France: Les chrétiens terrorisés

Treize jours après l’assassinat en pleine rue d’un enseignant à Paris, le 16 octobre, une attaque terroriste a fait trois victimes à la basilique de Nice. Treize jours après l’assassinat en pleine rue d’un enseignant à Paris, le 16 octobre, une attaque terroriste a fait trois victimes à la basilique de Nice.

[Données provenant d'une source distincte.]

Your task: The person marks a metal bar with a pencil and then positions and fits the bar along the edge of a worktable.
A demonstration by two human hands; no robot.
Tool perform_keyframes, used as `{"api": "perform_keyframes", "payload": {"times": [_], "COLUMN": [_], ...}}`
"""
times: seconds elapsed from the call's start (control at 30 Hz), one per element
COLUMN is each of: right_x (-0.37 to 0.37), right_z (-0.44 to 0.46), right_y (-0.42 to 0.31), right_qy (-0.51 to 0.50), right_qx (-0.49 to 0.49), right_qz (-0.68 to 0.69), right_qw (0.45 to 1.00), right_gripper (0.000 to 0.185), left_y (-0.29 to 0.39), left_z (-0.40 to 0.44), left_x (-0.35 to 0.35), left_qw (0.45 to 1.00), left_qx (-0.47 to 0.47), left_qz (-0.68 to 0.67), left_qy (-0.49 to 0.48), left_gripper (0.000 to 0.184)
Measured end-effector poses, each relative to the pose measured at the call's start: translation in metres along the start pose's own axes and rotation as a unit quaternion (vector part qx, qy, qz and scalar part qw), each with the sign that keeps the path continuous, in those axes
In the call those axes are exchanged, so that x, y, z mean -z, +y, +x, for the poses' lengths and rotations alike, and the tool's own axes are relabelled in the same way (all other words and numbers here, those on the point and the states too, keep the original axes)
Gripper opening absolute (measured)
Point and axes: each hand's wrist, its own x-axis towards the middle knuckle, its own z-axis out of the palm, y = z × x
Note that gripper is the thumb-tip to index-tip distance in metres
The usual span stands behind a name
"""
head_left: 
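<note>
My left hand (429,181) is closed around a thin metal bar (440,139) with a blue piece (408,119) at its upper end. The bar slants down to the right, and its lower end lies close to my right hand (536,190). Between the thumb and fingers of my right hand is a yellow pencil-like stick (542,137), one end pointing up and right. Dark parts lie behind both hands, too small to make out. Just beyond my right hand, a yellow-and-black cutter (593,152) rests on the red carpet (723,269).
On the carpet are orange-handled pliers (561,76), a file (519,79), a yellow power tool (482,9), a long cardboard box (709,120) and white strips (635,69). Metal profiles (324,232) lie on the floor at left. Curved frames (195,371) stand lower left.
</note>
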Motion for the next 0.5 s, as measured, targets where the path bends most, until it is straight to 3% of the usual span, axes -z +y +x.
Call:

La France va mal. Le pays, reconfiné, a été la cible d’un attentat juste avant la Toussaint dans la basilique de Nice. Les lieux de culte catholiques sont dans le collimateur des terroristes.

TROIS ASSASSINATS?

Une Française de 60 ans, un Français de 55 ans, le sacristain, père de deux enfants, et une Brésilienne de 44 ans mère de trois enfants: le 29 octobre, ces trois personnes ont été tuées dans la basilique Notre-Dame de l’Assomption, au coeur de Nice. L’assassin, qui a utilisé un couteau, est un Tunisien de 21 ans. Avertis par des riverains, les policiers municipaux – armés à Nice – ont fait feu alors que le terroriste se précipitait sur ses victimes en criant «Allah akbar».

NICE ENCORE?

Oui, encore. L’attentat a ravivé le traumatisme de l’attaque au camion-bélier sur la promenade des Anglais qui avait fait 86 victimes le 14 juillet 2016. Choqués, les Niçois ont rappelé que c’est la troisième fois que le coeur de leur cité est touché. Une agression au couteau a déjà eu lieu en février 2015 contre trois militaires postés devant un centre communautaire juif.

LES ÉGLISES CIBLÉES?

Le terrorisme islamiste en France n’épargne pas les églises catholiques. Le 26 juillet 2016, le Père Jacques Hamel avait été égorgé alors qu’il officiait à l’église de Saint-Etienne-du- Rouvray, près de Rouen. Trois religieuses et un couple de paroissiens avaient été retenus en otages durant la messe du matin. Et les deux assaillants djihadistes, fichés S, abattus. Le groupe Etat islamique (EI) avait revendiqué l’attentat.

DES ATTENTATS RATÉS?

Le 19 avril 2015, les paroissiens de l’église Saint-Cyr-Sainte-Julitte à Villejuif (Val-de-Marne) avaient échappé à un attentat. Son instigateur, un étudiant algérien de 29 ans lié à Daech, avait tué une enseignante de fitness de 32 ans avant d’être arrêté par la police. En 2016, cinq femmes de 22 à 42 ans avaient planifié un carnage aux abords de la cathédrale Notre-Dame de Paris. La Peugeot 607 remplie de plusieurs bonbonnes de gaz par ce commando de femmes rattaché à l’EI avait pu être désamorcée par les forces de l’ordre, l’allumage ayant capoté. Un homme avait aussi attaqué trois policiers au marteau sur le parvis de la cathédrale un an après.

LES ÉVÊQUES FRANÇAIS?

Ils condamnent tout en appelant à ne pas succomber à la colère. «Il est urgent que cette gangrène soit stoppée comme il est urgent que nous retrouvions l’indispensable fraternité qui nous tiendra tous debout face à ces menaces, a affirmé la Conférence des évêques de France. Malgré la douleur qui les étreint, les catholiques refusent de céder à la peur.»

QUE FAIRE?

Protéger tous les croyants est impossible. Si la France compte 500 synagogues et 2000 mosquées, elle abrite plus de 45’000 édifices catholiques et 3000 protestants. Rien qu’en 2018, le ministère de l’intérieur avait recensé un millier de vols et de dégradations dans les lieux de prière catholiques, soit une moyenne de trois par jour. «Fermer les églises, ce serait céder à la peur», a affirmé Mgr Dominique Lebrun, archevêque de Rouen, qui était aux premières loges lors de l’assassinat du Père Hamel. Et priver les fidèles secoués par les attentats et la crise sanitaire d’une source de réconfort.